TASK ITEM> Using the records below, copy exactly the part that opens with the line holding "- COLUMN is" and closes with the line holding "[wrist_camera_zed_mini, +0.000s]", minus the pictures.

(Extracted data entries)
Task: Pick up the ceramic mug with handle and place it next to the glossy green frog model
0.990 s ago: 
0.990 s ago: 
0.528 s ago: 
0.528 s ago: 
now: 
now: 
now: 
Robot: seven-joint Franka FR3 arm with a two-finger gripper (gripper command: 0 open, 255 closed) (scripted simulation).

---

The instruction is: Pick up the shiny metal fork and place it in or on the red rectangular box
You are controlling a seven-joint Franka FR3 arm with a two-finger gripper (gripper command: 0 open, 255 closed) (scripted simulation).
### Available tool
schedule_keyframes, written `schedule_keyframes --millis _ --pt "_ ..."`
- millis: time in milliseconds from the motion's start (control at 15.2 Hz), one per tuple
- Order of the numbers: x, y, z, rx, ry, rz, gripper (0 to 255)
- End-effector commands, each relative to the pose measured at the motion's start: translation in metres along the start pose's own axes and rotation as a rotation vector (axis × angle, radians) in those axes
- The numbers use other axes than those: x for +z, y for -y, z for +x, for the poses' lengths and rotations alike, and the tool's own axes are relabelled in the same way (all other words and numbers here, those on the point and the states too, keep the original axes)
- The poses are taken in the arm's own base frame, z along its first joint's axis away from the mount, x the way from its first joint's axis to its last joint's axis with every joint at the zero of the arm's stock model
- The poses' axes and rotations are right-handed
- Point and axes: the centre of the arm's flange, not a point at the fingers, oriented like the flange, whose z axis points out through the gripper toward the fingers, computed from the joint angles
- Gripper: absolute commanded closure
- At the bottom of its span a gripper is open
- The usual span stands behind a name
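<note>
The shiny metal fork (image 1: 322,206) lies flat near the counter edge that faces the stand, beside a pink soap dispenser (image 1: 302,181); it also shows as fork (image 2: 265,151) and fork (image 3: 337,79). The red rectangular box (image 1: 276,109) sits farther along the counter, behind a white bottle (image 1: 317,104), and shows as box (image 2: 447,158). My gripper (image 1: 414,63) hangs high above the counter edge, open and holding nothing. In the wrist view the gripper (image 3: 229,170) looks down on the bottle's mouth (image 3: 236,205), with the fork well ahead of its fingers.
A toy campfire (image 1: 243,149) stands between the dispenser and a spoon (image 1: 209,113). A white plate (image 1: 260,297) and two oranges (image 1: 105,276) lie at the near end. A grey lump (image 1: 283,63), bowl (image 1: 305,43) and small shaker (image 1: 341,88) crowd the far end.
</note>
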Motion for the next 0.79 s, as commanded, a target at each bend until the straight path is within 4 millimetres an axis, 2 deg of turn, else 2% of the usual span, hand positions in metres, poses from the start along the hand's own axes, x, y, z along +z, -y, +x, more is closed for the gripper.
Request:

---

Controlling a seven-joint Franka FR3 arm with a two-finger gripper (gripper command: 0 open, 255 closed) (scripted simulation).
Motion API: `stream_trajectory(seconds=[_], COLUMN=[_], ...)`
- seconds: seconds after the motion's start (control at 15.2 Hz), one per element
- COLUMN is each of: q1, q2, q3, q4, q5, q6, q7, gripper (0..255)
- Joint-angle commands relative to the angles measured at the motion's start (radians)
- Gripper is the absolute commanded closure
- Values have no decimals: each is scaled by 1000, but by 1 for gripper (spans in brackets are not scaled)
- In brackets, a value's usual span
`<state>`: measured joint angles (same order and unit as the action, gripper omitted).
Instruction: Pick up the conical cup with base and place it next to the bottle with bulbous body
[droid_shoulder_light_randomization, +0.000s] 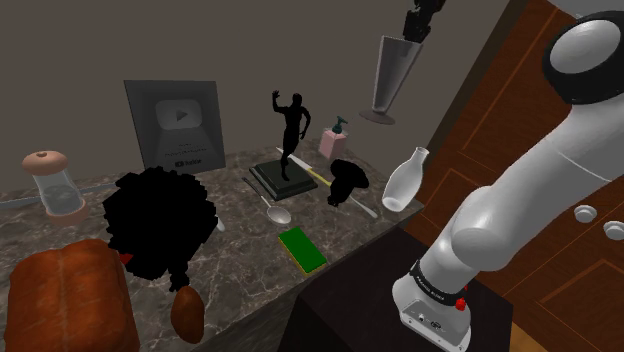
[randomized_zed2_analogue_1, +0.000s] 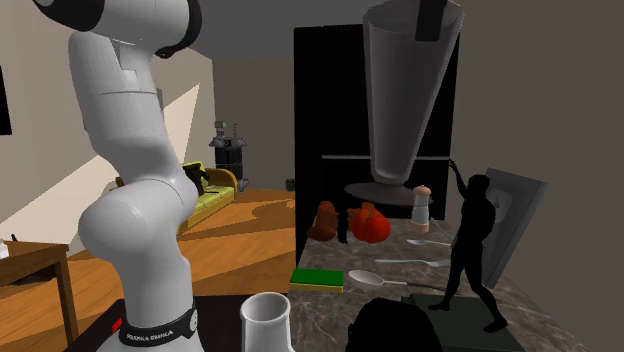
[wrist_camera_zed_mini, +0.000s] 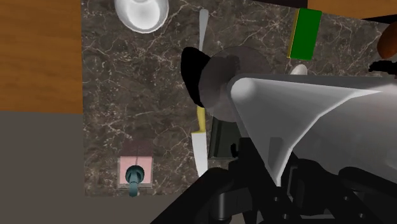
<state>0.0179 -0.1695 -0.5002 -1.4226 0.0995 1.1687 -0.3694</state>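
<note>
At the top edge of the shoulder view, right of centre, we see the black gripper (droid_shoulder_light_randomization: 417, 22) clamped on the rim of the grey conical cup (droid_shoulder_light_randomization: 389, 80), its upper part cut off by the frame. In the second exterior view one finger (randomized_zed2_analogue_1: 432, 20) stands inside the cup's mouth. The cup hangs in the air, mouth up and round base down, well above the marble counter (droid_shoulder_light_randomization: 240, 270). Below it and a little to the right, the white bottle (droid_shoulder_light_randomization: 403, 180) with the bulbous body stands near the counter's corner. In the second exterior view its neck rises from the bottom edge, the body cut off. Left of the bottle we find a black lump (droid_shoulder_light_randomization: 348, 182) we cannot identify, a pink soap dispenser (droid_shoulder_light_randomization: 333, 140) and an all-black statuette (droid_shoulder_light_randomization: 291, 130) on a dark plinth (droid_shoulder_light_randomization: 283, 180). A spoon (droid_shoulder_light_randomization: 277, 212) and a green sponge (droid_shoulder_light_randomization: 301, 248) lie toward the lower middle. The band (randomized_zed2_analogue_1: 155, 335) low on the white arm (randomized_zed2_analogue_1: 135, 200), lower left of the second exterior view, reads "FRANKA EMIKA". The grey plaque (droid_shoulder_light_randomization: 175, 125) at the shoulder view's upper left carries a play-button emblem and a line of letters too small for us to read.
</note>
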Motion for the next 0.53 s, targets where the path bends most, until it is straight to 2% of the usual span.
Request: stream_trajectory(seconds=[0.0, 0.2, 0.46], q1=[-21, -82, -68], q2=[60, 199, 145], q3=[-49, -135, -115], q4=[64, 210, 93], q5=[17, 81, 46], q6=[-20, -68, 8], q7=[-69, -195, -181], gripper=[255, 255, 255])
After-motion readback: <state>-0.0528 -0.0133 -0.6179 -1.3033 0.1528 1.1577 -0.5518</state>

REPLY TO THE TASK>
- COLUMN is each of: q1, q2, q3, q4, q5, q6, q7, gripper (0..255)
- Joint-angle commands relative to the angles measured at the motion's start (radians)
- Gripper is the absolute commanded closure
- Values have no decimals: each is scaled by 1000, but by 1 for gripper (spans in brackets are not scaled)
- In brackets, a value's usual span
`<state>`: measured joint angles (same order and unit as the action, gripper omitted).
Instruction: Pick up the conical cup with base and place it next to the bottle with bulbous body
[droid_shoulder_light_randomization, +0.000s] 
[randomized_zed2_analogue_1, +0.000s] 
[wrist_camera_zed_mini, +0.000s] 

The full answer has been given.